Evan tracked down a subtle race between the update of the MSI message and
the device raising an interrupt internally on PCI devices which do not
support MSI masking. The update of the MSI message is non-atomic and
consists of either 2 or 3 sequential 32bit wide writes to the PCI config
space.

   - Write address low 32bits
   - Write address high 32bits (If supported by device)
   - Write data

When an interrupt is migrated then both address and data might change, so
the kernel attempts to mask the MSI interrupt first. But for MSI masking is
optional, so there exist devices which do not provide it. That means that
if the device raises an interrupt internally between the writes then a MSI
message is sent built from half updated state.

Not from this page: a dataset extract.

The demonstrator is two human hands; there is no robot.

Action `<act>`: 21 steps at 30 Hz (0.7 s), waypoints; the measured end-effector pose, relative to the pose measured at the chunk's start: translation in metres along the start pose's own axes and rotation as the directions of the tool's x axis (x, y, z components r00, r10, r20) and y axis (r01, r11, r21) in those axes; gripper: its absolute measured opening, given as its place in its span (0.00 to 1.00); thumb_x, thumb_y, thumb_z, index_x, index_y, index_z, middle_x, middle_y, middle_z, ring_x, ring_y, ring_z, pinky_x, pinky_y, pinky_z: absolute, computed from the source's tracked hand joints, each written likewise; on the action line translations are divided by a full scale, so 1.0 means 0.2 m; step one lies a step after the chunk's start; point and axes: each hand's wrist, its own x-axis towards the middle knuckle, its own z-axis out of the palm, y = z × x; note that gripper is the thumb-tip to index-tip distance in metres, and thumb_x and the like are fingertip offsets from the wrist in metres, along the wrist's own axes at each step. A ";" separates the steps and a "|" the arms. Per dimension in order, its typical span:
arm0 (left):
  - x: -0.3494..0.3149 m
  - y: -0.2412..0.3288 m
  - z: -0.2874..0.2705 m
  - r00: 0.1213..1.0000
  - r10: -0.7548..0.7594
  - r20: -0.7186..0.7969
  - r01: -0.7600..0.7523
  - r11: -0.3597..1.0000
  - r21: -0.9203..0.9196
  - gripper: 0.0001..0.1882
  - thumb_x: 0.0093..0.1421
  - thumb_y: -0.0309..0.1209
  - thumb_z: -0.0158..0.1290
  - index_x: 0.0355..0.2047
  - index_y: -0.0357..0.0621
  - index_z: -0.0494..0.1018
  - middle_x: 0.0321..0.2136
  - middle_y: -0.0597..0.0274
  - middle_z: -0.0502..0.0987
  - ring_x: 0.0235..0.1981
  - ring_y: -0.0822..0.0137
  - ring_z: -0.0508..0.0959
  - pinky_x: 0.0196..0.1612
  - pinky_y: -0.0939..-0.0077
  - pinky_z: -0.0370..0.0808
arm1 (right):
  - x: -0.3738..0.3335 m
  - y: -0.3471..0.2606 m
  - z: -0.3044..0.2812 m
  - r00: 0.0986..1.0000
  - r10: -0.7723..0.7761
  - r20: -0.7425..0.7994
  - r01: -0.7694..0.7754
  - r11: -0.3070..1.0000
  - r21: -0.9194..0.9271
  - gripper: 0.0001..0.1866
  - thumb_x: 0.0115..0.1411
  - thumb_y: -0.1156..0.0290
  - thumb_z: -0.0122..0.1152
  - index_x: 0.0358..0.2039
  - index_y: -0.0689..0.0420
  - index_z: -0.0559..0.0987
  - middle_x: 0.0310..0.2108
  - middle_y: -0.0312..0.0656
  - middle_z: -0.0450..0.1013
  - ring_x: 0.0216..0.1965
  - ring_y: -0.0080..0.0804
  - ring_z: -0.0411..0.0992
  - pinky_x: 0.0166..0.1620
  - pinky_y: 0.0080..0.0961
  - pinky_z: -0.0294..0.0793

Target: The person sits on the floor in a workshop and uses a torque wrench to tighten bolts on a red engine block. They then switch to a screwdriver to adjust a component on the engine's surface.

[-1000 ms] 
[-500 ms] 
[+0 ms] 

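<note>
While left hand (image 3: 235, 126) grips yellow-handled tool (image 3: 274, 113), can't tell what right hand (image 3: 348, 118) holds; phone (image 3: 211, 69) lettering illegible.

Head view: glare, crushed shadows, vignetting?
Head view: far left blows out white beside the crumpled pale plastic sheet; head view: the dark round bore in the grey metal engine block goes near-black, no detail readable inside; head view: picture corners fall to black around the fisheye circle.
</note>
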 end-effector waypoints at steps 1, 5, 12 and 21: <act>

On x86 this can lead to spurious interrupts on the wrong interrupt
vector when the affinity setting changes both address and data. As a
consequence the device interrupt can be lost causing the device to
become stuck or malfunctioning.

Evan tried to handle that by disabling MSI accross an MSI message
update. That's not feasible because disabling MSI has issues on its own:

 If MSI is disabled the PCI device is routing an interrupt to the legacy
 INTx mechanism. The INTx delivery can be disabled, but the disablement is
 not working on all devices.

 Some devices lose interrupts when both MSI and INTx delivery are disabled.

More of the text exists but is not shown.